Your instructions:
Task for the listing below: copy it out in full, exactly.

Exercise inputs:
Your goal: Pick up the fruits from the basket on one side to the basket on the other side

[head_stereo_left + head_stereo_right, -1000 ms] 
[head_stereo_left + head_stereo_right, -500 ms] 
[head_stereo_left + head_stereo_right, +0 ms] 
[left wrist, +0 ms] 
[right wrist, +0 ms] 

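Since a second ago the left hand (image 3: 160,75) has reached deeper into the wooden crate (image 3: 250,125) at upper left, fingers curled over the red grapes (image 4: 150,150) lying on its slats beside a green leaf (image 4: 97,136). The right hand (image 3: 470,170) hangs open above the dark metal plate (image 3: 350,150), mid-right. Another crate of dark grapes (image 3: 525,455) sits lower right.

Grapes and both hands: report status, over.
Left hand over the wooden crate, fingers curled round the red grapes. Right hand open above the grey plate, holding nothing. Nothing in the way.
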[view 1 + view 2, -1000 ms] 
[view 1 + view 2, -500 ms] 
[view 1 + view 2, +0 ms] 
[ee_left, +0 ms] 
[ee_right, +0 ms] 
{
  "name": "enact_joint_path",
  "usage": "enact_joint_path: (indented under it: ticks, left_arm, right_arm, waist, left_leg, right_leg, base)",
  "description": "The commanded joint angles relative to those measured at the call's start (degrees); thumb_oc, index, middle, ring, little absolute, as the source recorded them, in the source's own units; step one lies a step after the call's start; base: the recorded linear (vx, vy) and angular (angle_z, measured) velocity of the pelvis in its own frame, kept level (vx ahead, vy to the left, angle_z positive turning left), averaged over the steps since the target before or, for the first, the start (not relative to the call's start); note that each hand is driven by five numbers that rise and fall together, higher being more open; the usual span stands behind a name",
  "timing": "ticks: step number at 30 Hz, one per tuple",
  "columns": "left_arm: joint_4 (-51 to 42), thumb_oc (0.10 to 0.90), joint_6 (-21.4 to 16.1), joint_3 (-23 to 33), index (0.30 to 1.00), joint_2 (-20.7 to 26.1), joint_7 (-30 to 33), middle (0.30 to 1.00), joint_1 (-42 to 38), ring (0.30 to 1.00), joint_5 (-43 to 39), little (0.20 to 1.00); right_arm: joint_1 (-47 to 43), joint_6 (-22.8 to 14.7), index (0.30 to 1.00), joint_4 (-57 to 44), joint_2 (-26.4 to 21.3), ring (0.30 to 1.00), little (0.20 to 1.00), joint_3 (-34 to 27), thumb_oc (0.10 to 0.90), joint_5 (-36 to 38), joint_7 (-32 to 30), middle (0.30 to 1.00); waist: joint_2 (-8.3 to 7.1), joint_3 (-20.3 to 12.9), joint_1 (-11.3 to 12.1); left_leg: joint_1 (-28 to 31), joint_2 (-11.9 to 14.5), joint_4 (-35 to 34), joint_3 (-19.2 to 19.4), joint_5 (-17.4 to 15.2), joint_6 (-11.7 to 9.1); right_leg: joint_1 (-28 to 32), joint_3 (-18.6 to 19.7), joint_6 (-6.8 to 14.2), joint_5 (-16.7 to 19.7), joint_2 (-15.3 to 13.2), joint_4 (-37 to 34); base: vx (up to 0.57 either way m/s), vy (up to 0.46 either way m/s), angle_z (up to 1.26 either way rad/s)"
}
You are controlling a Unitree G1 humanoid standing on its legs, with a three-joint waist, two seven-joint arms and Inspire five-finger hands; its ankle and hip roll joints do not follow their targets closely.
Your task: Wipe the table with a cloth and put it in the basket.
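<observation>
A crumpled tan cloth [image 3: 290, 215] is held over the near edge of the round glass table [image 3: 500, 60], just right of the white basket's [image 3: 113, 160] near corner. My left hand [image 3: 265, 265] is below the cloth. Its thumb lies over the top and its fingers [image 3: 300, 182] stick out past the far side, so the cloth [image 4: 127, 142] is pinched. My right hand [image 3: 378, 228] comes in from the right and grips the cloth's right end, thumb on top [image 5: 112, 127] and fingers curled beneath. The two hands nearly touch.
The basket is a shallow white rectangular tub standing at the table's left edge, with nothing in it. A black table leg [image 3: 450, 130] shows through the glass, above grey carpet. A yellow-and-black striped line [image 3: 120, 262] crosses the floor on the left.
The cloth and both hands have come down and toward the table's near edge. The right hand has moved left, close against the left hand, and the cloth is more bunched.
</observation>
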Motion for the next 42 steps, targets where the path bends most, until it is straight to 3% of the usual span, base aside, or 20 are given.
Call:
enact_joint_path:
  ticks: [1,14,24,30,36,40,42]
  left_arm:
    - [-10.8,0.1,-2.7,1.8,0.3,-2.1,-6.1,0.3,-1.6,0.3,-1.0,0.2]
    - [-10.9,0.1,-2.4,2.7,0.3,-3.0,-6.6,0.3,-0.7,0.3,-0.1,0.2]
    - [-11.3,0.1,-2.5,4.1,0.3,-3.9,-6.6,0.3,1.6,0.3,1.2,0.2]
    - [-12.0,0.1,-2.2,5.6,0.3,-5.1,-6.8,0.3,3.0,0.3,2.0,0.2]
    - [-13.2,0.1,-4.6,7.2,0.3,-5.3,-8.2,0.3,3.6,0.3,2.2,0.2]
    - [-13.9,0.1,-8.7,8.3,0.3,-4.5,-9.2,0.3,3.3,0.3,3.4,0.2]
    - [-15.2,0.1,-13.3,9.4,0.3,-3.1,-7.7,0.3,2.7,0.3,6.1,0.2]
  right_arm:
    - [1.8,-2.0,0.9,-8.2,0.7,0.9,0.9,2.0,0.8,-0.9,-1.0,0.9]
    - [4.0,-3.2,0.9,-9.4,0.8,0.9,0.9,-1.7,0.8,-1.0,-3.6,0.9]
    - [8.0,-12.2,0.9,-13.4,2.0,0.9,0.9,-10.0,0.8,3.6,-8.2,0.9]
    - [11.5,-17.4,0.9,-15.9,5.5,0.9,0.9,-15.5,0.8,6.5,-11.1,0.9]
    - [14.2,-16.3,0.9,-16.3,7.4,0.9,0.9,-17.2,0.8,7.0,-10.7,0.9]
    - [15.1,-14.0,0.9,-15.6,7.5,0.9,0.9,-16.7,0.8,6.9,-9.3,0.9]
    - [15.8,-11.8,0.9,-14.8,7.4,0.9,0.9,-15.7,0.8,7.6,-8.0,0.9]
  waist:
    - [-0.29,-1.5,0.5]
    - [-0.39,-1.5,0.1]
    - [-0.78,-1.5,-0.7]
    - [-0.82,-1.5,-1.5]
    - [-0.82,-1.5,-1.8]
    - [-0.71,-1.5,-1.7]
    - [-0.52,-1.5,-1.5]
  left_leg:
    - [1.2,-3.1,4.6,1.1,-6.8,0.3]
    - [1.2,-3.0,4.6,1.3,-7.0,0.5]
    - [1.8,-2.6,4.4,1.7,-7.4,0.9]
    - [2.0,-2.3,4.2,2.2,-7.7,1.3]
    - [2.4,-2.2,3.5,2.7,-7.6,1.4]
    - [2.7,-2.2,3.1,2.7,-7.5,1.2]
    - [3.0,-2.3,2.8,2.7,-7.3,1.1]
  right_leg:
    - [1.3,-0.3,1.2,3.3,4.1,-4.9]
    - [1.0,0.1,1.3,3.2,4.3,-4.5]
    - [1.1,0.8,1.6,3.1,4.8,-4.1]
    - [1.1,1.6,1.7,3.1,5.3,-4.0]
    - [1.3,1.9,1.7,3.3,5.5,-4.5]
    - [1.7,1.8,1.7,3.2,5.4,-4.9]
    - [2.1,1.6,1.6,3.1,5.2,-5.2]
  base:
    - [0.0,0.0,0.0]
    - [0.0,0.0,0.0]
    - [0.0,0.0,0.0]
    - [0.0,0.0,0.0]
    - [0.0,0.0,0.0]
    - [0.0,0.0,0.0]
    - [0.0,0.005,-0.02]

Solution to this task:
Your goal: Pick up the fruits from the basket on one side to the basket on the other side

[head_stereo_left + head_stereo_right, -1000 ms] 
[head_stereo_left + head_stereo_right, -500 ms] 
[head_stereo_left + head_stereo_right, +0 ms] 
[left wrist, +0 ms] 
[right wrist, +0 ms] 

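Since a second ago the left hand (image 3: 160,75) has reached deeper into the wooden crate (image 3: 250,125) at upper left, fingers curled over the red grapes (image 4: 150,150) lying on its slats beside a green leaf (image 4: 97,136). The right hand (image 3: 470,170) hangs open above the dark metal plate (image 3: 350,150), mid-right. Another crate of dark grapes (image 3: 525,455) sits lower right.

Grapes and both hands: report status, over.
Left hand over the wooden crate, fingers curled round the red grapes. Right hand open above the grey plate, holding nothing. Nothing in the way.
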[view 1 + view 2, -1000 ms] 
[view 1 + view 2, -500 ms] 
[view 1 + view 2, +0 ms] 
[ee_left, +0 ms] 
[ee_right, +0 ms] 
{
  "name": "enact_joint_path",
  "usage": "enact_joint_path: (indented under it: ticks, left_arm, right_arm, waist, left_leg, right_leg, base)",
  "description": "The commanded joint angles relative to those measured at the call's start (degrees); thumb_oc, index, middle, ring, little absolute, as the source recorded them, in the source's own units; step one lies a step after the call's start; base: the recorded linear (vx, vy) and angular (angle_z, measured) velocity of the pelvis in its own frame, kept level (vx ahead, vy to the left, angle_z positive turning left), averaged over the steps since the target before or, for the first, the start (not relative to the call's start); note that each hand is driven by five numbers that rise and fall together, higher being more open; the usual span stands behind a name",
  "timing": "ticks: step number at 30 Hz, one per tuple",
  "columns": "left_arm: joint_4 (-51 to 42), thumb_oc (0.10 to 0.90), joint_6 (-21.4 to 16.1), joint_3 (-23 to 33), index (0.30 to 1.00), joint_2 (-20.7 to 26.1), joint_7 (-30 to 33), middle (0.30 to 1.00), joint_1 (-42 to 38), ring (0.30 to 1.00), joint_5 (-43 to 39), little (0.20 to 1.00); right_arm: joint_1 (-47 to 43), joint_6 (-22.8 to 14.7), index (0.30 to 1.00), joint_4 (-57 to 44), joint_2 (-26.4 to 21.3), ring (0.30 to 1.00), little (0.20 to 1.00), joint_3 (-34 to 27), thumb_oc (0.10 to 0.90), joint_5 (-36 to 38), joint_7 (-32 to 30), middle (0.30 to 1.00); waist: joint_2 (-8.3 to 7.1), joint_3 (-20.3 to 12.9), joint_1 (-11.3 to 12.1); left_leg: joint_1 (-28 to 31), joint_2 (-11.9 to 14.5), joint_4 (-35 to 34), joint_3 (-19.2 to 19.4), joint_5 (-17.4 to 15.2), joint_6 (-11.7 to 9.1); right_leg: joint_1 (-28 to 32), joint_3 (-18.6 to 19.7), joint_6 (-6.8 to 14.2), joint_5 (-16.7 to 19.7), joint_2 (-15.3 to 13.2), joint_4 (-37 to 34); base: vx (up to 0.57 either way m/s), vy (up to 0.46 either way m/s), angle_z (up to 1.26 either way rad/s)"
}
You are controlling a Unitree G1 humanoid standing on its legs, with a three-joint waist, two seven-joint arms and Inspire five-finger hands; its ankle and hip roll joints do not follow their targets closely.
Your task: Wipe the table with a cloth and put it in the basket.
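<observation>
A crumpled tan cloth [image 3: 290, 215] is held over the near edge of the round glass table [image 3: 500, 60], just right of the white basket's [image 3: 113, 160] near corner. My left hand [image 3: 265, 265] is below the cloth. Its thumb lies over the top and its fingers [image 3: 300, 182] stick out past the far side, so the cloth [image 4: 127, 142] is pinched. My right hand [image 3: 378, 228] comes in from the right and grips the cloth's right end, thumb on top [image 5: 112, 127] and fingers curled beneath. The two hands nearly touch.
The basket is a shallow white rectangular tub standing at the table's left edge, with nothing in it. A black table leg [image 3: 450, 130] shows through the glass, above grey carpet. A yellow-and-black striped line [image 3: 120, 262] crosses the floor on the left.
The cloth and both hands have come down and toward the table's near edge. The right hand has moved left, close against the left hand, and the cloth is more bunched.
</observation>
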Motion for the next 42 steps, targets where the path bends most, until it is straight to 3% of the usual span, base aside, or 20 are given.
Call:
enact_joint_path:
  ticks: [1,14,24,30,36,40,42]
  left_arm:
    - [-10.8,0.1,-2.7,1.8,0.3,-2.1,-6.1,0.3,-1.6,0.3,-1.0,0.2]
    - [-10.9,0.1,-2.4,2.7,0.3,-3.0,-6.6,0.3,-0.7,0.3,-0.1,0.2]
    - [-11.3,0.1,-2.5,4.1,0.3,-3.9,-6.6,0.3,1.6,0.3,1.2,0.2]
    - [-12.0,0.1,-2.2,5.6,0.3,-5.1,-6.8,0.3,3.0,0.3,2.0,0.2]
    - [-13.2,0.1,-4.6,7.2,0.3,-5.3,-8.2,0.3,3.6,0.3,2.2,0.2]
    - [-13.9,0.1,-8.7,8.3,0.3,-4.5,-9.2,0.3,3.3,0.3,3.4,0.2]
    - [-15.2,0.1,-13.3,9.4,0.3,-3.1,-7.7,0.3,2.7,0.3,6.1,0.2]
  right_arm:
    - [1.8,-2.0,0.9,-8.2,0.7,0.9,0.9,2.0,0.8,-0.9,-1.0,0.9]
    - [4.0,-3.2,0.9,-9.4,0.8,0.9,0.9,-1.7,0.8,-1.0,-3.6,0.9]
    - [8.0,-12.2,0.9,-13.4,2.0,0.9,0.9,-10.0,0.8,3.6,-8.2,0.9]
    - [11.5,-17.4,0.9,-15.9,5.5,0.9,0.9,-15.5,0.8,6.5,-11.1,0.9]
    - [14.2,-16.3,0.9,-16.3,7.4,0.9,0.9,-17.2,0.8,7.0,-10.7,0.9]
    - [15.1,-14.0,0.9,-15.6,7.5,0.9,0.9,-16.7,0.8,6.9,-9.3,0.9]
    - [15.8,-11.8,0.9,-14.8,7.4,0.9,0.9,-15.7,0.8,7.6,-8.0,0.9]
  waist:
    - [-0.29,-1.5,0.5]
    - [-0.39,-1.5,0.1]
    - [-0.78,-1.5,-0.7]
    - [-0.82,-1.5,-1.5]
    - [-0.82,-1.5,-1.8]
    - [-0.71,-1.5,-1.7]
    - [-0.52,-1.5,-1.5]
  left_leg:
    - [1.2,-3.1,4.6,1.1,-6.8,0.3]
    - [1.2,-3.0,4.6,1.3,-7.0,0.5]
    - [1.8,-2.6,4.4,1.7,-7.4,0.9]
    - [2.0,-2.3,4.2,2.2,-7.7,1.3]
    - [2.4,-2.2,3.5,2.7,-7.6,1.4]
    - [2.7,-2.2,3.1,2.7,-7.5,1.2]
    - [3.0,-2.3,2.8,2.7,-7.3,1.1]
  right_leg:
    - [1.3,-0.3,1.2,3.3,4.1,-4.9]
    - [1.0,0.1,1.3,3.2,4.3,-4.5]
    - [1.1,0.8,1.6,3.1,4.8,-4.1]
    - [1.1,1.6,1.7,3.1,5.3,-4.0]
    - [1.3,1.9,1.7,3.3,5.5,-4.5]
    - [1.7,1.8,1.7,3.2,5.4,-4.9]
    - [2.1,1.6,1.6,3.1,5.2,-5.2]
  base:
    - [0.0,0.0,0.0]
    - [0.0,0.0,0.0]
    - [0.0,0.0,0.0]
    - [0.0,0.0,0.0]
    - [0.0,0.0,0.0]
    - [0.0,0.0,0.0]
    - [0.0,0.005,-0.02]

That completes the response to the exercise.